◆ PROBLEM: Word for word, transcribe the data below from the line with "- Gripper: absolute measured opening" to the line with "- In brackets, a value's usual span", keeping both of those lines.

◆ GIVEN MATERIAL:
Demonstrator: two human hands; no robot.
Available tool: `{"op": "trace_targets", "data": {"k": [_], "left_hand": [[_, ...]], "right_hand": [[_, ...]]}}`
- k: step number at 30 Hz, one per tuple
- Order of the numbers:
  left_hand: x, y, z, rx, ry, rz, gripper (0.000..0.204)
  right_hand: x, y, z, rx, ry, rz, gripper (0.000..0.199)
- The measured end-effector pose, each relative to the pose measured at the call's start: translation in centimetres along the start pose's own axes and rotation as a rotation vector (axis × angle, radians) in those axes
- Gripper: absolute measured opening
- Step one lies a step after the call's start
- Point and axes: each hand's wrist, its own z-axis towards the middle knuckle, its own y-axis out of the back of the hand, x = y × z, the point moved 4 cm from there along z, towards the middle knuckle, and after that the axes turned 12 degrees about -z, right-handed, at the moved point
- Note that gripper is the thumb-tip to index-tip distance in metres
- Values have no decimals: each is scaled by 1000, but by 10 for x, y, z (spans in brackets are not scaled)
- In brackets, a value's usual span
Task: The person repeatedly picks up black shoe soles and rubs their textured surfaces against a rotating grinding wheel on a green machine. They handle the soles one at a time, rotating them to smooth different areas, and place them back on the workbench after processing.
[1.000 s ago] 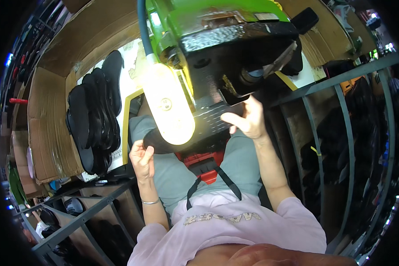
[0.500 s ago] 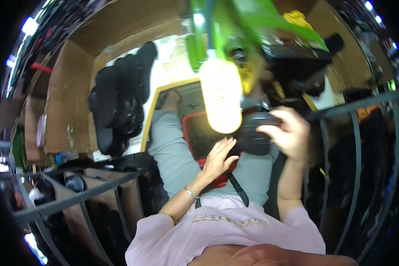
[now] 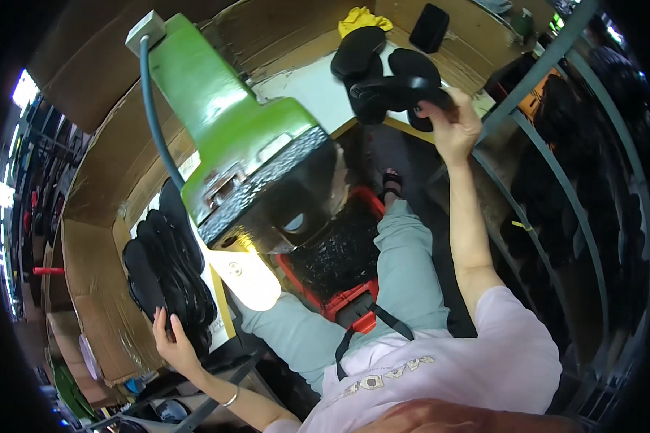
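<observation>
My right hand [image 3: 451,128] pinches a black shoe sole [image 3: 391,92] by its near end, above the far right part of the white worktop. Other black soles lie there: one upper left sole [image 3: 359,52] and one upper right sole [image 3: 412,65], partly covered by the held one. At the left, my left hand [image 3: 177,345] rests its fingertips on the near end of a row of black soles [image 3: 167,267] leaning together. Its fingers are spread, and no sole is lifted in it. Between my hands stands a green machine [image 3: 238,137] with a glowing lamp [image 3: 249,280] under its head.
Cardboard walls [image 3: 97,289] surround the white worktop [image 3: 296,90]. A red crate [image 3: 339,299] with dark scraps sits between my legs. A yellow cloth [image 3: 365,20] and a dark flat object [image 3: 430,29] lie at the back. Metal rails [image 3: 556,151] run along the right.
The view has turned and shifted. My right hand has carried the sole from beside the lamp to the soles at the far right. My left hand has gone from above my lap to the left row.
</observation>
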Motion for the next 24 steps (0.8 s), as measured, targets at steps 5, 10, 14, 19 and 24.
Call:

◆ RESPONSE:
- Gripper: absolute measured opening
- Step one lies a step after the call's start
- Point and axes: each hand's wrist, its own z-axis towards the middle knuckle, its own y-axis out of the back of the hand, x = y × z, the point moved 4 cm from there along z, towards the middle knuckle, and after that the axes turned 12 degrees about -z, right-handed, at the moved point
- Note that gripper is the thumb-tip to index-tip distance in metres
- Values have no decimals: each is scaled by 1000, but by 10 for x, y, z (spans in brackets are not scaled)
- In brackets, a value's usual span

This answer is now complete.